[[ Exercise inputs open ]]
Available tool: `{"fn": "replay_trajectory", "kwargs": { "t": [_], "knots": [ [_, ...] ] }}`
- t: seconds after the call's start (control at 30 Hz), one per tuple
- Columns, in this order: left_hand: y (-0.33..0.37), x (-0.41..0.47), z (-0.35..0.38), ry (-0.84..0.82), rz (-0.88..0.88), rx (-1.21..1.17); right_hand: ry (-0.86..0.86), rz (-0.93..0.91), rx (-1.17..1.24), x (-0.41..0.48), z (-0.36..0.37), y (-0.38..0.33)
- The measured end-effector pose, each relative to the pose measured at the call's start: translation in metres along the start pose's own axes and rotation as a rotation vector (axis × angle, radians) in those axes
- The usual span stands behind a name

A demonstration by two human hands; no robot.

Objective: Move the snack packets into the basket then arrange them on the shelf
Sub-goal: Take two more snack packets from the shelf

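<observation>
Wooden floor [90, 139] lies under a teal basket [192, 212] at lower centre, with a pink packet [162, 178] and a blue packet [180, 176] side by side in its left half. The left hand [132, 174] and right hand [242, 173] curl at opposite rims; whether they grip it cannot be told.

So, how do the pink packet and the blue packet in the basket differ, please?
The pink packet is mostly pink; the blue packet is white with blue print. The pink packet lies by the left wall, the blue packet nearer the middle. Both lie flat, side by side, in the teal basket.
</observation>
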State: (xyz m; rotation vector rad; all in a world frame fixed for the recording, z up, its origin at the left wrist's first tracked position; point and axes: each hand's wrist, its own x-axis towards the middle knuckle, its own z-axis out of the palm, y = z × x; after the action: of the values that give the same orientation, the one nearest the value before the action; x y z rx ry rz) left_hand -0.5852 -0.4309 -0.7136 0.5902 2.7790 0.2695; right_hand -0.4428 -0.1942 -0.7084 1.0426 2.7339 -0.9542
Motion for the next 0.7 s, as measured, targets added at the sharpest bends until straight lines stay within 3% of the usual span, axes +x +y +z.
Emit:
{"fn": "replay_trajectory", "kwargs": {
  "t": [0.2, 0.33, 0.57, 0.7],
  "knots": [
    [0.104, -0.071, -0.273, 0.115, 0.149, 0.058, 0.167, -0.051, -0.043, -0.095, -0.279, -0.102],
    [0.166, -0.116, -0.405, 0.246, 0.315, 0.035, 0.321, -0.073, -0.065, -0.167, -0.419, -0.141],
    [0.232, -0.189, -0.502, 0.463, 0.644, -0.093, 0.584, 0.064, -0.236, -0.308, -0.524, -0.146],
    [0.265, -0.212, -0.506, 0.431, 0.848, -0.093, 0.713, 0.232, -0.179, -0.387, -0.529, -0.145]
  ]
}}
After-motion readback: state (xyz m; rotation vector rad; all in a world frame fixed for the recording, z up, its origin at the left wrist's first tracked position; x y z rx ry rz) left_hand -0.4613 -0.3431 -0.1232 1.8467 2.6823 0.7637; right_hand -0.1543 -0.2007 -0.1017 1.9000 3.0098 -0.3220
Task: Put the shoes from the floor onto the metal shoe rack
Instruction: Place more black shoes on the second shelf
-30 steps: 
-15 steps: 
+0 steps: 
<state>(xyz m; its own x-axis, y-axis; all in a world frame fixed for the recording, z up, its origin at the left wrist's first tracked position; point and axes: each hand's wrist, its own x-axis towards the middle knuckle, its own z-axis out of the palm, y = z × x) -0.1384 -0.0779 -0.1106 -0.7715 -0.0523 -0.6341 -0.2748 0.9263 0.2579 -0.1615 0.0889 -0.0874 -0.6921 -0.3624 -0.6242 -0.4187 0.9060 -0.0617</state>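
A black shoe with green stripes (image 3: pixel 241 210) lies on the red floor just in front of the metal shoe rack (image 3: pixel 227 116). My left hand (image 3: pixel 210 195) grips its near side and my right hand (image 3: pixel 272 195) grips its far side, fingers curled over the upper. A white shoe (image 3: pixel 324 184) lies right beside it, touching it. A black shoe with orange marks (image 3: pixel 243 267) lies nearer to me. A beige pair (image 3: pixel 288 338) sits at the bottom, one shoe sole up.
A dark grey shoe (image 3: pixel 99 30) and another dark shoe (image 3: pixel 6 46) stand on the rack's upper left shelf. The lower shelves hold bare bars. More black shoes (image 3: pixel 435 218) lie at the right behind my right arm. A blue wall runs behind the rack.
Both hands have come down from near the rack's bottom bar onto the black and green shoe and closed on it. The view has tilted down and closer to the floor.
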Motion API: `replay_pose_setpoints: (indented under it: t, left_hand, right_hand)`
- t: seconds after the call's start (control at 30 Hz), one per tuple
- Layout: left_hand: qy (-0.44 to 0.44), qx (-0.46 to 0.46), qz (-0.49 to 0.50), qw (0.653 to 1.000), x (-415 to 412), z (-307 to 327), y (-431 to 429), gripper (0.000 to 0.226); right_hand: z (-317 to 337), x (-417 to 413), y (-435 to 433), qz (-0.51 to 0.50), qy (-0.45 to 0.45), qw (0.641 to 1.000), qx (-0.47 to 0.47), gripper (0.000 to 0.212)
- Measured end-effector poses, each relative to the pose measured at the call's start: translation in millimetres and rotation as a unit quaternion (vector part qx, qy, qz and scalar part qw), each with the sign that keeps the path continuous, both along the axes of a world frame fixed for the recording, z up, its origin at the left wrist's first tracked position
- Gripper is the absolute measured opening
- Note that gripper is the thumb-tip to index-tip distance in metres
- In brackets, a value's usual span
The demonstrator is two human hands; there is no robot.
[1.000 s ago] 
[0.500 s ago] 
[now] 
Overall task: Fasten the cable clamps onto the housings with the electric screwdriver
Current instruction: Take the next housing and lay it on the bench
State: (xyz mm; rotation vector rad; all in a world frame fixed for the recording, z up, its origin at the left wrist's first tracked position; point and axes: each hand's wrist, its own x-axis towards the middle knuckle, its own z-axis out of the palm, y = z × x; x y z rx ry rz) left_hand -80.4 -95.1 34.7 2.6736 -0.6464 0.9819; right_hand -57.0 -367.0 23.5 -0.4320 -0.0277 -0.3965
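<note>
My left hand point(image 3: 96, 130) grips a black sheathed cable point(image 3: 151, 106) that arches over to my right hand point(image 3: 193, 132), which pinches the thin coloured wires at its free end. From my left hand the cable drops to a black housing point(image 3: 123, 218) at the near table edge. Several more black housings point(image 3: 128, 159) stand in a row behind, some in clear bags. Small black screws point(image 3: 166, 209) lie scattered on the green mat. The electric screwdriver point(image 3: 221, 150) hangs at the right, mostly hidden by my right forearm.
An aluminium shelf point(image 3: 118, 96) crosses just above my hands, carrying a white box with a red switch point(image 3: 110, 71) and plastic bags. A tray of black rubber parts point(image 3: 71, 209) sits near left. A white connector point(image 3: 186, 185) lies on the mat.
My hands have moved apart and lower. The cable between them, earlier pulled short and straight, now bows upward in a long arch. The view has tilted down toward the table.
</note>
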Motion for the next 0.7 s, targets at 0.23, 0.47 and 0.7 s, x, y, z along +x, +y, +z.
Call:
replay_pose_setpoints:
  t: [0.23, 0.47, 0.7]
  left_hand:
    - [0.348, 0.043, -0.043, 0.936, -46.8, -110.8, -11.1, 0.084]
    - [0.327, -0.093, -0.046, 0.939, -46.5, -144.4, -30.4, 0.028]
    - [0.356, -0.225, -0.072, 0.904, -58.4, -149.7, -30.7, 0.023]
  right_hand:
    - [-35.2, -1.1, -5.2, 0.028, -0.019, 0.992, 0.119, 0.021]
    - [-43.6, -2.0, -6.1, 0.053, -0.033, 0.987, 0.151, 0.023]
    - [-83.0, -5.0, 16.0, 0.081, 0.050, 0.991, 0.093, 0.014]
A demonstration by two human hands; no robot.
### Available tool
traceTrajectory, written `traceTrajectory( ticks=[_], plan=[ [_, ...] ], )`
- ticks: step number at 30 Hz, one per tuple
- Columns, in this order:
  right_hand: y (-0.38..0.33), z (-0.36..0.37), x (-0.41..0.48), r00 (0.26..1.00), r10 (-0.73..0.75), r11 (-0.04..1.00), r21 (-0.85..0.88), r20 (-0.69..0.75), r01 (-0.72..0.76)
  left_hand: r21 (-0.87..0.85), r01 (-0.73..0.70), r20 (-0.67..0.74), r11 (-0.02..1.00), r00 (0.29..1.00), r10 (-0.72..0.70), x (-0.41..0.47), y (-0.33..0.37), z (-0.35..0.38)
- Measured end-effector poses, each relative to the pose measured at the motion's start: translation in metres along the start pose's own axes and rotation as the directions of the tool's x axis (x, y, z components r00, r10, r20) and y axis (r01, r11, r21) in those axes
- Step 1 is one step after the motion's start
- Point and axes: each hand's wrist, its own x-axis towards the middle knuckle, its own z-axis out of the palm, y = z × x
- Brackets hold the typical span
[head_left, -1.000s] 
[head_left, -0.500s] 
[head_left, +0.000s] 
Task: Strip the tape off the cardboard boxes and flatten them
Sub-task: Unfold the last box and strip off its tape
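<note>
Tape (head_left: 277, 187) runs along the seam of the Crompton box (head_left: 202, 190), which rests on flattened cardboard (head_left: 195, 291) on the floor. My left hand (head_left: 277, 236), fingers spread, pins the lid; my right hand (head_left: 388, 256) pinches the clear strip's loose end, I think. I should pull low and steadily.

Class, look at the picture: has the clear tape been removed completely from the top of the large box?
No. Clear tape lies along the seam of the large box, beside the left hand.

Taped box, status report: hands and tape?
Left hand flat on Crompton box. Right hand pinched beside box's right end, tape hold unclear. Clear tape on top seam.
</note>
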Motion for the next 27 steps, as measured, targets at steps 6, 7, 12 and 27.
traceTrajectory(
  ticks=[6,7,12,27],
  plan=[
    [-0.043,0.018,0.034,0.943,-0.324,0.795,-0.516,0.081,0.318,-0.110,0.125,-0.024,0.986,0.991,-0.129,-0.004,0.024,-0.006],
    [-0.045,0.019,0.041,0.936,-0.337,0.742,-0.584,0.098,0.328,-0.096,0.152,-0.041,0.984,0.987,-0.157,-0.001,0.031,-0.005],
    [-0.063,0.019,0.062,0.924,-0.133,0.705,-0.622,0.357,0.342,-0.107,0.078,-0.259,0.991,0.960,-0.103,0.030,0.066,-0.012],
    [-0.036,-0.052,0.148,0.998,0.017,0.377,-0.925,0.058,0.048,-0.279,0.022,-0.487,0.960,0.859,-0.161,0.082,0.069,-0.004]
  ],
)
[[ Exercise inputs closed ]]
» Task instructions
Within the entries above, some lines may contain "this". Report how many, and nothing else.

» Written reply
2